Трагические судьбы - страница 8
Когда Лиза возвращается, дом уже оцеплен милицией. У дверей квартиры стоят два милиционера. Вскоре стали подъезжать корреспонденты, но никого из них не пускают даже в подъезд. Кто-то из оцепления как бы проговаривается: Сахарова увезли в Шереметьево, в международный аэропорт, — часть корреспондентов рванула туда. Возникает версия, что академика высылают за границу, и что его ждут в Вене.

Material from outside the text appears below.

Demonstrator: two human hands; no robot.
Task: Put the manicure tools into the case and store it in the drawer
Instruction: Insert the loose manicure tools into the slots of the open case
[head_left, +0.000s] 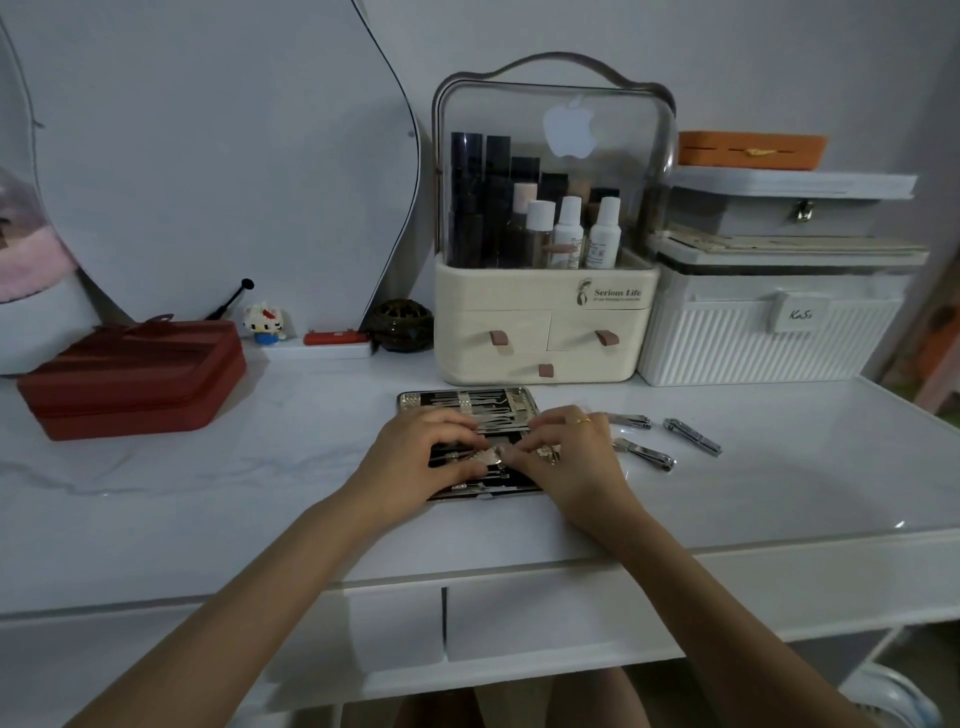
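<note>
**Both hands at work over the open manicure case**

Head view: An open manicure case is seen lying flat on the white tabletop, near the front edge and a little right of centre. Its far half is lined with metal tools held under straps; its near half is largely covered by the two hands. The left hand is laid palm-down on the near half, fingers curled and brought together toward the middle. The right hand, on which a ring is worn, is placed beside it, its fingertips meeting those of the left over a small metal tool at the case's centre. The tool appears to be pinched between the two hands, though which fingers actually grip it cannot be told.

Three nail clippers are left loose on the tabletop just to the right of the case, apart from one another. Below the tabletop edge, two closed drawer fronts are visible between the forearms.

Farther back, a cream cosmetics organiser is stood behind the case, a white ribbed box to its right, and a red zip case at far left.
</note>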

А тем временем Боннэр уложила в две сумки вещи. Через два с половиной часа раздается звонок в дверь, на пороге несколько офицеров милиции: «Вы готовы?» — «Да. Могут меня сопровождать мать и Лиза?» Возражений не последовало. Боннэр считает, что в тот момент допустила ошибку, не оставив никого в квартире. Когда они ее покинули, в ней был произведен обыск. Исчезли бесследно многие рукописи, но самая главная потеря — диплом Нобелевского лауреата.
Боннэр, Руфь Григорьевну, Лизу вывели через черный ход, посадили в «рафик» с занавешенными окнами. Когда машина выворачивала со двора на Садовое кольцо, Боннэр отодвинула занавеску и увидела перед подъездом колоссальную толпу журналистов, им не удалось зафиксировать момент отъезда.
«Рафик» примчал в Домодедово. Здесь, на летном поле, они встретились с Андреем Дмитриевичем. Обнялись, расцеловались.
Доставляют Сахарова и Боннер в Горький по высшему разряду: на специальном самолете. Салтыков-Щедрин, которого в свое время тоже приговорили к ссылке в Вятку, вспоминал, с какими переживаниями он отправлялся в дальние края: «Я сидел дома — и вдруг кто-то позвонился в мою квартиру. Входит унтер-офицер. «Надо бы ехать ваше благородие», — и назвал мне одну из далеких северных трущоб, о которых нельзя было сказать, чтобы там росли апельсины… В каком-то оцепенении проехал я большую часть пути. И только при подъезде к Вятке с ужасом осознал, что все это не сон, не наваждение, а пошло-отрезвляющая правда жизни. И не поверите — заплакал».
Сахаров и Боннэр не плакали. Андрей Дмитриевич был возвышенно взволнован: «Странным образом этот полет воспринимался как некий момент чего-то вроде счастья». И Елена Георгиевна не впала в трагический ступор. Она сказала мне потом, вспоминая: «Каторга! Какая благодать!», — и посмотрела с интересом: знаю ли, кто автор этих парадоксальных слов? Поняв по выражению моего лица, что мне неизвестен источник цитаты, добавила: «Из Некрасова». Помолчала и добавила: «Никакого отчаяния, никакого страха не было. Мы не представляли, какой режим будет, но никакого отчаяния, никакого страха не было».
Они, разумеется, и представить не могли, сколько им придется провести в ссылке, да и никто не знал. Оказалось: семь лет! Боннэр привыкла мерить все на войны, и позже, когда Горбачев разрешил им вернуться в Москву, воскликнула: «Ведь мы провели в Горьком почти две Великих Отечественных!» Между прочим, плакать им все-таки пришлось. В Горьком они испытали безмерное горе разлуки. Сахаров объявил голодовку и его насильно увезли в больницу, где страшно мучили. Они не виделись пять месяцев, не знали ничего друг о друге. И наконец встреча. Боннэр так описывает ее: «Медсестра ведет Андрюшу. Он в том же светлом пальто, в каком его увезли тогда, в начале мая, в больницу из прокуратуры, в своем беретике, не похудевший, скорее, одутловатый. Мы обнялись, и Андрюша заплакал, и я тоже».
Но это все будет потом, потом, до этой драматической минуты надо еще дожить. А пока персональный самолет производит посадку в Горьком. Ссыльных препровождают в микроавтобус — окна, само собой, зашторены — и он трогается. «Куда вы нас везете?» — спрашивает Боннэр. «Увидите!», — с ухмылкой сообщает чекист. Она пытается выглянуть наружу, но сопровождение грубо пресекает попытку отодвинуть шторку.
Город поразил их тоской и унынием.
Доставляют их в кирпичный дом по адресу: проспект Гагарина, 214. Я был в той квартире. По советским понятиям, просторно — четыре комнаты. До Сахаровых здесь останавливался командированный люд. Казенная мебель, подобными безликими кроватями, шкафами, диванами обставлены гостиницы. В серванте вычурный чайный сервиз. Не жилище, а временное пристанище, тоскливое и неуютное. С каким отчаянием вырвалось однажды у Елены Георгиевны: «Моя мечта — дом мой, для меня, для моей семьи, то есть для нас с мужем, — неосуществима, как неосуществим рай на земле».